Is Nyssa a Social Trinitarian?

Is Nyssa a Social Trinitarian? December 14, 2012

No, says Anatolios ( Retrieving Nicaea: The Development and Meaning of Trinitarian Doctrine , 232-3 ): “we do not find an extended and focused discussion of the likeness between the unity-in-distinction in the human realm and that in the divine realm as a central theme in Gregory’s theology, certainly not to the extent that we find in modern proponents or even in Richard of St. Victor.”

Yet, Anatolios thinks we should not soften the force of Gregory’s use of analogies between divine and human. For starters, “categorical dismissals of Gregory’s adverting to some likeness between the unity of the divine hypostaseis in the one nature and the communion of human nature among individuals have to take account of Gregory’s distinct sense of the unity of human nature.” Plus, “the consideration that Gregory explicitly contrasts human and divine types of co-activity does not render the likeness between human communion and trinitarian unity a ‘disanalogy,’ since an aspect of unlikeness is inherent to the notion of analogy. An analogy does not simply do away with the radical otherness between God and creation but functions to illuminate a certain likeness within that radical unlikeness.”

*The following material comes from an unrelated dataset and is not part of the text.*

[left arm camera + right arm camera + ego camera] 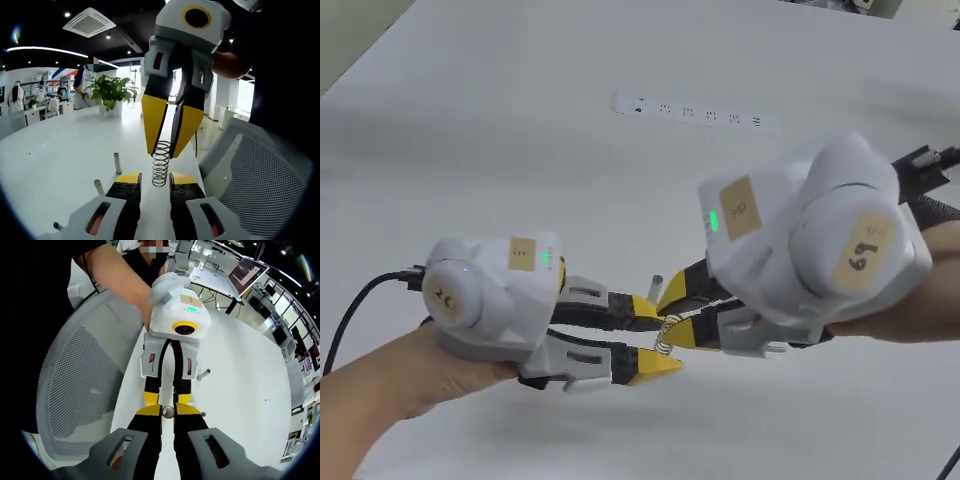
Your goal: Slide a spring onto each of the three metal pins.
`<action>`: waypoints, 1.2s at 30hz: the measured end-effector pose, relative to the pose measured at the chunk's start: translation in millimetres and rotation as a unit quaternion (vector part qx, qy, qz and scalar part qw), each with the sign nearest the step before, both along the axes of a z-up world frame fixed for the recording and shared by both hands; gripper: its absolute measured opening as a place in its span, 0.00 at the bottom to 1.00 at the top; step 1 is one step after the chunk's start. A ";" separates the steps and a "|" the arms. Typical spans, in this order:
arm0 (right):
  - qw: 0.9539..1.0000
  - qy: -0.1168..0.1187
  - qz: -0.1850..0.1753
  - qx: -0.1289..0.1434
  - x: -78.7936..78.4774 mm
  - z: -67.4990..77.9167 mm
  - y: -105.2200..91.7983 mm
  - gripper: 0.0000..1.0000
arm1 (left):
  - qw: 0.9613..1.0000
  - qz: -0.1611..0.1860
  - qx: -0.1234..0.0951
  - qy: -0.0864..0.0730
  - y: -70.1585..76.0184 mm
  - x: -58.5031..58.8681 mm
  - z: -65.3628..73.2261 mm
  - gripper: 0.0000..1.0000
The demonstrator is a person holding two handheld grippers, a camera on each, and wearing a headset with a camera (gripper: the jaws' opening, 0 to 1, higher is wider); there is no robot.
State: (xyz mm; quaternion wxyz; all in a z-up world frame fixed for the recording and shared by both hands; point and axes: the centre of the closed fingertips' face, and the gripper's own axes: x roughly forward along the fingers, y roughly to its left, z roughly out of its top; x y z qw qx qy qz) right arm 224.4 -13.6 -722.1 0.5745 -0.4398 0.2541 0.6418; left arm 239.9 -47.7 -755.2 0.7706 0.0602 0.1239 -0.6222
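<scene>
A small metal spring point(666, 338) hangs in the air between the two grippers, which face each other tip to tip. My right gripper point(168, 411) is shut on one end of the spring point(168, 411). In the left gripper view it comes down from above, pinching the top coils of the spring point(161, 162). My left gripper point(155, 178) is open, and the spring's lower end sits in the gap between its yellow tips. Two upright metal pins point(117, 163) point(99, 187) stand on the white table to the left of those tips. One pin point(657, 283) shows just behind the jaws.
A white power strip point(700, 112) lies at the far side of the white table point(520, 150). A grey mesh chair point(260, 170) stands by the table's edge. Behind it are a potted plant point(112, 90) and people in the room.
</scene>
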 end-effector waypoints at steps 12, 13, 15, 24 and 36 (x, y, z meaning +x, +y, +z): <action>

Anatolios points to a passage in Gregory’s homilies on the Song of Songs that provides “a significant counterpoint of the likeness between human and divine co-activity.” He “evokes an eschatological vision wherein the diversity of human action will be harmonized by the Holy Spirit into a unified clinging to the good that is imitative of the mutual indwelling of the Father and Son.” In Gregory’s own words, they “all should be one, united by the one and only Good through the Holy Spirit.” After citing Ephesians 4:3-4, he adds that “it is even better to state the divine words of the gospels themselves: ‘That all may be one, just as you, Father, are in me and I am in you, that they also may be one in us’ (John 17:21).”